== Segment start ==
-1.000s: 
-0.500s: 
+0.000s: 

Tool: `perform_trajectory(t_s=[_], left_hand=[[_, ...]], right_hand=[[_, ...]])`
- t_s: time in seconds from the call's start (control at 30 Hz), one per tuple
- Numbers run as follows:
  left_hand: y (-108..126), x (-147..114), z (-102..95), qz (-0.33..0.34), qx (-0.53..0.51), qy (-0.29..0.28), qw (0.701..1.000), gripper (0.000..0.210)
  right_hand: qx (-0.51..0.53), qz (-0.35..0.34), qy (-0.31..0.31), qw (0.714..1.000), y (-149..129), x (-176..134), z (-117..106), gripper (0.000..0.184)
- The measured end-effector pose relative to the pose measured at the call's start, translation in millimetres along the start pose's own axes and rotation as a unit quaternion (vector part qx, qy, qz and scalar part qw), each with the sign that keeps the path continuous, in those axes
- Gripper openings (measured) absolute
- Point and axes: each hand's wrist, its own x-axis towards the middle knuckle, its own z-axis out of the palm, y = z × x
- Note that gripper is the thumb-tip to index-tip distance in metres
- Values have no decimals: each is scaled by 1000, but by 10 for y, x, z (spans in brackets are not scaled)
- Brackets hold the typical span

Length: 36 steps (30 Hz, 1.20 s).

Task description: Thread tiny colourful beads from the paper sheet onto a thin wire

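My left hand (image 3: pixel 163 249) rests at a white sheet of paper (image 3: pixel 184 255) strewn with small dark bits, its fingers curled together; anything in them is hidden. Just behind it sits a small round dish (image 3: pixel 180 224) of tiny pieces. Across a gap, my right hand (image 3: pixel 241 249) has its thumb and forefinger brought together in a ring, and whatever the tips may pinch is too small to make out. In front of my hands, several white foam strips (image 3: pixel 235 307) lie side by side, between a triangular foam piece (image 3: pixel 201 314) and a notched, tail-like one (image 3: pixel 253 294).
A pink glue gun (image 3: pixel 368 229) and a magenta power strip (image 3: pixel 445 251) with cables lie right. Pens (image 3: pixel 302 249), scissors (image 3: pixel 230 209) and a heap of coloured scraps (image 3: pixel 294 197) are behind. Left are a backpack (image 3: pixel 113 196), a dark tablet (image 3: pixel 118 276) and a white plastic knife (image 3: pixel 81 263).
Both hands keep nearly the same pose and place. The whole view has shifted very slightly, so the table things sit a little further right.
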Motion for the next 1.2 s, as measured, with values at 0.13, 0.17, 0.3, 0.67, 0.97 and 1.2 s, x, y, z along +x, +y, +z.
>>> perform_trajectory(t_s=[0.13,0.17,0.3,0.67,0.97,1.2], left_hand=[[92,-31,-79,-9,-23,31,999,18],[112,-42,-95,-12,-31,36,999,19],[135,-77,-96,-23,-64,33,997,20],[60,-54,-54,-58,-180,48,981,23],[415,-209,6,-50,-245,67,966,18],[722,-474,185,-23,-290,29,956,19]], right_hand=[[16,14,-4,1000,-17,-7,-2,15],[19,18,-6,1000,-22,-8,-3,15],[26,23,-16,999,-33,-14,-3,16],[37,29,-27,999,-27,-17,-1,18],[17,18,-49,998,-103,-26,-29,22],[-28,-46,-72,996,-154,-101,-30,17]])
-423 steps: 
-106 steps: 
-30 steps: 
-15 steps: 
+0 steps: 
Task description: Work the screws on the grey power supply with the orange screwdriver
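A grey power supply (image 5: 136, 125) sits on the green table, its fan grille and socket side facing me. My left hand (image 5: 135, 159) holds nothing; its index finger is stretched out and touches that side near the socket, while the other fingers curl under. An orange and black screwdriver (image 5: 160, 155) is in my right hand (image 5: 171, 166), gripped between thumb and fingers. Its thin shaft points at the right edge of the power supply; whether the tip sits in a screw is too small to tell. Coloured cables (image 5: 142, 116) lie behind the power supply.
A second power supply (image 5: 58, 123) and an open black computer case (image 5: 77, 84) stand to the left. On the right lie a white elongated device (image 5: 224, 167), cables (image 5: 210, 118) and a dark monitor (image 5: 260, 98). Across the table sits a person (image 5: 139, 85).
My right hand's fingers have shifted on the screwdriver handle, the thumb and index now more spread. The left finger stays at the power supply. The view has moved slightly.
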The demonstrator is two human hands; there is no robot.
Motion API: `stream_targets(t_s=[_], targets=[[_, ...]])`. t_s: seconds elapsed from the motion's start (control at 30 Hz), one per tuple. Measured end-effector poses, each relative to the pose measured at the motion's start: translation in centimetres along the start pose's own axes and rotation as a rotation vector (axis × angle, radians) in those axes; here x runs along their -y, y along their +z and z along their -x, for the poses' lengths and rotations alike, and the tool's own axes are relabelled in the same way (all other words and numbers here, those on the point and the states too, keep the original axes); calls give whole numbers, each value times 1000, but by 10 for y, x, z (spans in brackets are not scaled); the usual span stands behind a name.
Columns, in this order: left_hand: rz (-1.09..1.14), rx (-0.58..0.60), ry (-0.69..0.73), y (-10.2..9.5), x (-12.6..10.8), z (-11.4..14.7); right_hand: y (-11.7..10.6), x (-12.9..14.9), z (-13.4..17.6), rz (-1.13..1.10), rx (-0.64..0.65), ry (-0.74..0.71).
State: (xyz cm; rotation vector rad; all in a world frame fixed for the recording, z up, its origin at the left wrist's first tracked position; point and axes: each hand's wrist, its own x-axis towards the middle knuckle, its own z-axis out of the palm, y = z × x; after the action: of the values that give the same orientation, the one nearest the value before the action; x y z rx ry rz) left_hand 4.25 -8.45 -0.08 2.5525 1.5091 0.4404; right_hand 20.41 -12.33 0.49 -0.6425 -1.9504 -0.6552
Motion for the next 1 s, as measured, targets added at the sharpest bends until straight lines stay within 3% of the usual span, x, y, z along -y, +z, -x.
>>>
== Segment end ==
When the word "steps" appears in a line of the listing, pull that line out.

◆ RESULT OF THE EXERCISE ◆
Length: 36 steps (30 Hz, 1.20 s).
-423 steps: 
-106 steps: 
-30 steps: 
-15 steps: 
+0 steps: 

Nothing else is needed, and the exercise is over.